It’s totally possible (and actually pretty likely) that any effect you get from a commercially available topical CBD product is a placebo effect or related to some other aspect of the product. But there are a few things going on here that are more complex than they seem.
More recent research suggests that many of CBD’s effects may occur outside of CB receptors, Jordan Tishler, M.D., medical cannabis expert at InhaleMD in Boston, tells SELF. In fact, according to a recent review published in Molecules, CBD may have effects on some serotonin receptors (known to play a role in depression and anxiety), adenosine receptors (one of the neurological targets for caffeine), and even TRPV-1 receptors (more commonly associated with taste and the sensation of spiciness).
But if you’re reading this, you are probably not a rat, which means these results aren’t directly applicable to your life. Although we know that rats do share much of our physiology—including CB1 and CB2 receptors—these studies don’t really tell us if humans would have the same results with CBD.
Here’s what the research says about using CBD for pain.
All of this points to how hard it is to study the specific effects of CBD on its own—which might be why it’s tempting to claim that it’s the cure for everything without a whole lot of research to actually back up all of those claims.
“Cannabidiol is a super messy drug,” Ziva Cooper, Ph.D., research director of the UCLA Cannabis Research Initiative in the Jane and Terry Semel Institute for Neuroscience and Human Behavior and the department of psychiatry and biobehavioral sciences, tells SELF. “It has lots and lots of targets and it’s not clear how much of its effects on each target contribute to the potential pain relieving effects.”
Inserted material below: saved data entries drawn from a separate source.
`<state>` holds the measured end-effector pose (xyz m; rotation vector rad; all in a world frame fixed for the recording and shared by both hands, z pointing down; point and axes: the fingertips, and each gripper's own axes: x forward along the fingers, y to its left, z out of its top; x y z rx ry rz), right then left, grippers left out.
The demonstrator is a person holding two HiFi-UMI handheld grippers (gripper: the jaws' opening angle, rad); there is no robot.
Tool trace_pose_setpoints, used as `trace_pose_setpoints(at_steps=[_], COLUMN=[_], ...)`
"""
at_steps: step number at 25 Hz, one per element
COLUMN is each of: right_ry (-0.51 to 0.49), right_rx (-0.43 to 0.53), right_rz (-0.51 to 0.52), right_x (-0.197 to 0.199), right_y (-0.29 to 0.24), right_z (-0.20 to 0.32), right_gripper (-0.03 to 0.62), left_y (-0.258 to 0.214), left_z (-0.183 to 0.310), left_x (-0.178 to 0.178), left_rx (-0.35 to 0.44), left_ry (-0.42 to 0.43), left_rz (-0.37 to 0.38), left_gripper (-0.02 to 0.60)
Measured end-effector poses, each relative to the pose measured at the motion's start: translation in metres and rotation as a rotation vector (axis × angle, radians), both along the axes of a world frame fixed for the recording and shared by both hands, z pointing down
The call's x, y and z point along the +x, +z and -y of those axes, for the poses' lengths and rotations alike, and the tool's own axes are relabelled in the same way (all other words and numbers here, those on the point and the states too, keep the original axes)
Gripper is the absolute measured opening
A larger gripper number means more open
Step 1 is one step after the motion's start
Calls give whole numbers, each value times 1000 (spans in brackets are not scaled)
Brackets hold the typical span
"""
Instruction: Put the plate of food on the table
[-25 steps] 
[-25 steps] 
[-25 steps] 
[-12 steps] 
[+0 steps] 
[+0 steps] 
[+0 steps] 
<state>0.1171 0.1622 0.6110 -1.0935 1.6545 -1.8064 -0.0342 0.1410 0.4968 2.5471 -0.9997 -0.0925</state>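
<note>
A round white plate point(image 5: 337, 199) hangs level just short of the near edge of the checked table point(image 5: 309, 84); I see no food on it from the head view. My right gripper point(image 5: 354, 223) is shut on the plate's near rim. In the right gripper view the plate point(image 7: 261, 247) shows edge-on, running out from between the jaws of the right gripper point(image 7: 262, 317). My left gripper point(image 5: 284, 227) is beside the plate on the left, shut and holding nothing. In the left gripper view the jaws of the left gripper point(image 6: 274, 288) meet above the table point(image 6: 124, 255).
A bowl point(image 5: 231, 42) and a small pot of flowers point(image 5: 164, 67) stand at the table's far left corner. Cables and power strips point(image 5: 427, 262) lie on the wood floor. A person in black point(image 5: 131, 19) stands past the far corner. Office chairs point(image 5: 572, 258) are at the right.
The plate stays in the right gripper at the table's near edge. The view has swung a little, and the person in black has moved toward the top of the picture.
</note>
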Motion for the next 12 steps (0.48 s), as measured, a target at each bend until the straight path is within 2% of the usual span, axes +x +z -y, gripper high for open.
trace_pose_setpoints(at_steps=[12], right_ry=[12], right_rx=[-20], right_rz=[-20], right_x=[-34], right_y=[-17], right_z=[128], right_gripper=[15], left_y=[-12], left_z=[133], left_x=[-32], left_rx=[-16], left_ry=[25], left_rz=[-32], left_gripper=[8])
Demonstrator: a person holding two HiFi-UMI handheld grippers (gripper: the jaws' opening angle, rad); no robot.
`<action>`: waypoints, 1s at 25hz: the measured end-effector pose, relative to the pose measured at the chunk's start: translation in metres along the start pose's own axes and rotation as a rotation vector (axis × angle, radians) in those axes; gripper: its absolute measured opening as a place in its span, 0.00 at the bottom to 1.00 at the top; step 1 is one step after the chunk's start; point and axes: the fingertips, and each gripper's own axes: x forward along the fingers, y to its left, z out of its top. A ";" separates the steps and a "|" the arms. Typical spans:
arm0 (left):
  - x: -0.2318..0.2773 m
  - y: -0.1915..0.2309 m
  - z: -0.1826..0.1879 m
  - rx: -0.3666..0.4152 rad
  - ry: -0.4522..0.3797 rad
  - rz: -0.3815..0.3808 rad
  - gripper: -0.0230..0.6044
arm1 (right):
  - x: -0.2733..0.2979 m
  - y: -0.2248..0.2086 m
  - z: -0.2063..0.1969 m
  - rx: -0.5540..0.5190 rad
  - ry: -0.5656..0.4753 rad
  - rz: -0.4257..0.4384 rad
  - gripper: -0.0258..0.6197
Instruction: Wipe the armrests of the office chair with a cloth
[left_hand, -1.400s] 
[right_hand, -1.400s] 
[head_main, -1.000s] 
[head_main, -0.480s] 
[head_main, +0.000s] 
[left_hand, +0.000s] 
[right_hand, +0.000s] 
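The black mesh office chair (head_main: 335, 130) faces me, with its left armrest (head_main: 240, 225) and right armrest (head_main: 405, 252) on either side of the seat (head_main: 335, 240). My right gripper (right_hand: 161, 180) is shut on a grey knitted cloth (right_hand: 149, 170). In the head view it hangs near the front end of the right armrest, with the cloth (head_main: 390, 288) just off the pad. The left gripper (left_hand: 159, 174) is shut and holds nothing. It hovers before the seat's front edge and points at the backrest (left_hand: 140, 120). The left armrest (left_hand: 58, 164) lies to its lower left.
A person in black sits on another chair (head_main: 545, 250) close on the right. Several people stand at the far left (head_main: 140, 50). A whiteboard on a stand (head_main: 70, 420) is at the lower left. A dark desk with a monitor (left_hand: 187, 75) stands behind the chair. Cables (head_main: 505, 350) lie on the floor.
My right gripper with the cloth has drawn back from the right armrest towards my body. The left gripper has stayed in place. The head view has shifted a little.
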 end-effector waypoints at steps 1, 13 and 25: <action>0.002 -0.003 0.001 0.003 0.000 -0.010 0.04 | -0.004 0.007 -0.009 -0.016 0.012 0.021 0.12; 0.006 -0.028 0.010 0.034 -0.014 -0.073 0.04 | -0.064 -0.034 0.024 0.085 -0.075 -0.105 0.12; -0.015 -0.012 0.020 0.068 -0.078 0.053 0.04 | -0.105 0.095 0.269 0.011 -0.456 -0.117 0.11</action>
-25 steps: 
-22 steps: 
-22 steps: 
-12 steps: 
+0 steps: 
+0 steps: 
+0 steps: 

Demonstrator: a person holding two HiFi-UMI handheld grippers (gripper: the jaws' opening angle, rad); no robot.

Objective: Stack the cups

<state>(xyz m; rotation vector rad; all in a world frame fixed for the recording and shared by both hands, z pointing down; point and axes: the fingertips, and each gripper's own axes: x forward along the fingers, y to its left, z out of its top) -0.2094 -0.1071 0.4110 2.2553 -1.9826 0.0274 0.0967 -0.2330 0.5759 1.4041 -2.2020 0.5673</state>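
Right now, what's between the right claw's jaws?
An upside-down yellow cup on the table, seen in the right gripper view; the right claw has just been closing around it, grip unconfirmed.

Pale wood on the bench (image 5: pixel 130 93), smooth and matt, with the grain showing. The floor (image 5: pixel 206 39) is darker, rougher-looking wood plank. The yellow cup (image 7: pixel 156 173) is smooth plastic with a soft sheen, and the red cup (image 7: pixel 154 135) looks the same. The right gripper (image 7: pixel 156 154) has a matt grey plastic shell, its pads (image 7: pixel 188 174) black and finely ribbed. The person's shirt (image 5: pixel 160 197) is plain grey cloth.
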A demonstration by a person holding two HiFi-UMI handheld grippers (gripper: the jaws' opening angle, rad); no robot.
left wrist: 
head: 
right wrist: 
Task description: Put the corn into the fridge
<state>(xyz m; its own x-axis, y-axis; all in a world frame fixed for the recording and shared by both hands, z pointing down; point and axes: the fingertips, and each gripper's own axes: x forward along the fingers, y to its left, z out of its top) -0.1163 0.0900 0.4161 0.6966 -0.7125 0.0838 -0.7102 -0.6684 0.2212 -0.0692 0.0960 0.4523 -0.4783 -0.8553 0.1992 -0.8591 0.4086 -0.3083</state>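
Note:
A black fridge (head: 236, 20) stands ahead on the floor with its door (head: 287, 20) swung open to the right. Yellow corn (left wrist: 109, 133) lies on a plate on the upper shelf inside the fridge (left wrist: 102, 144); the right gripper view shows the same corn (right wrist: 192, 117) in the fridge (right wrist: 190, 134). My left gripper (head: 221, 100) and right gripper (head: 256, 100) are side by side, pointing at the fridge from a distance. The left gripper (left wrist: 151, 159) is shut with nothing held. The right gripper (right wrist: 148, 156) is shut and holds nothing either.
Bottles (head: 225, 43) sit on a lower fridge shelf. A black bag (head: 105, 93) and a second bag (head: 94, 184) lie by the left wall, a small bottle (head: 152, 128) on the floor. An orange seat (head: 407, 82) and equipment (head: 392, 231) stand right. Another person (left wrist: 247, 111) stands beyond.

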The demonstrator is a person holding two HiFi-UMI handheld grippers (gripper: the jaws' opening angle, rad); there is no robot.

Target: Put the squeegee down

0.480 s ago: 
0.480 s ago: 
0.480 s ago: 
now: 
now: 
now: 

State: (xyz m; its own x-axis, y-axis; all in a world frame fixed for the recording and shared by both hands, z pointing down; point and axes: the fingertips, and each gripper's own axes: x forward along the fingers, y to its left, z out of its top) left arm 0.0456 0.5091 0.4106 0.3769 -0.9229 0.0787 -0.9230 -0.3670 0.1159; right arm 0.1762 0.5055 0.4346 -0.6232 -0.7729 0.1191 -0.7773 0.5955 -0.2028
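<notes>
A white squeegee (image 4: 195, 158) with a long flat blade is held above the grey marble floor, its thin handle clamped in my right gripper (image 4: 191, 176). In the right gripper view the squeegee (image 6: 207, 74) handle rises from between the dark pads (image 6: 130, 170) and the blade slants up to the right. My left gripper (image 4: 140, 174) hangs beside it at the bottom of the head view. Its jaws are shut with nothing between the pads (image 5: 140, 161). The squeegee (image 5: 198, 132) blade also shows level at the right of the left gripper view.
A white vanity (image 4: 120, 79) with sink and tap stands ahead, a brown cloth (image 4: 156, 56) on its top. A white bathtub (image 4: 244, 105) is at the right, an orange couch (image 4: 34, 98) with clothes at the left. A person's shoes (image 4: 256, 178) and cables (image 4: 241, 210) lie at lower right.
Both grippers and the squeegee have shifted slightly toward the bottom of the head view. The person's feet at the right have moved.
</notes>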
Both THC and CBD act on a system of receptors in your body called cannabinoid receptors. You have cannabinoid receptors throughout your body and, so far, researchers have identified two major types: CB1 (found primarily in the central nervous system, including parts of the brain and spinal cord) and CB2 (found mainly in immune system tissues). Interestingly, both have been found in skin. Researchers have also found that while THC can bind to and activate both types of receptors, CBD seems to modulate and somewhat block the effects of CB1 and CB2 receptors. So, any effect that CBD has on CB receptors may actually be more related to regulating and even counteracting some of the actions of THC and other cannabinoids in the brain.
The first thing to be aware of is the amount of CBD that a product claims to contain. Because the studies we have about CBD and pain all looked at systemic administration rather than truly local, we don’t really know what the correct dose would be when applied locally. It’s tempting to go for the highest amount you can find, but it’s really up to you since we don’t even know where to start.
There are several important criteria when it comes to choosing high-quality CBD products, including topicals:
CBD and other cannabinoids are beneficial antioxidants for skin. Healthy skin also need B-complex vitamins and essential amino acids, many of which are found in CBD.
Growers can use CBD extracted from hemp plants to make a variety of CBD products, including pure CBD oil tinctures, edibles like CBD gummies—and of course, CBD topicals. CBD products, topical or otherwise, do not produce the “high” that medical marijuana products that include THC cause.
How to Use CBD Cream
Brand reputation. This isn’t always easy to suss out, and it’s not just about size or longevity. Check real reviews and consumer ratings where they exist.
Research proves that CBD has various therapeutic properties, but what about the skin? And doesn’t putting CBD in something oily make it worse?
The right oil or other source of healthy fat is actually good for your face because it’s a source of good moisture and won’t clog your pores. Skin demands oil up to a point to function. In fact, scrubbing too much away will only make it produce more. Replacing oils with healthy moisturizing compounds can help this issue.
It’s true that using topical CBD creams is not the same as using lotion, in that it’s important to know how many milligrams are in the CBD body lotion to use it properly. A low dose topical may be less effective than one with higher concentrations of CBD.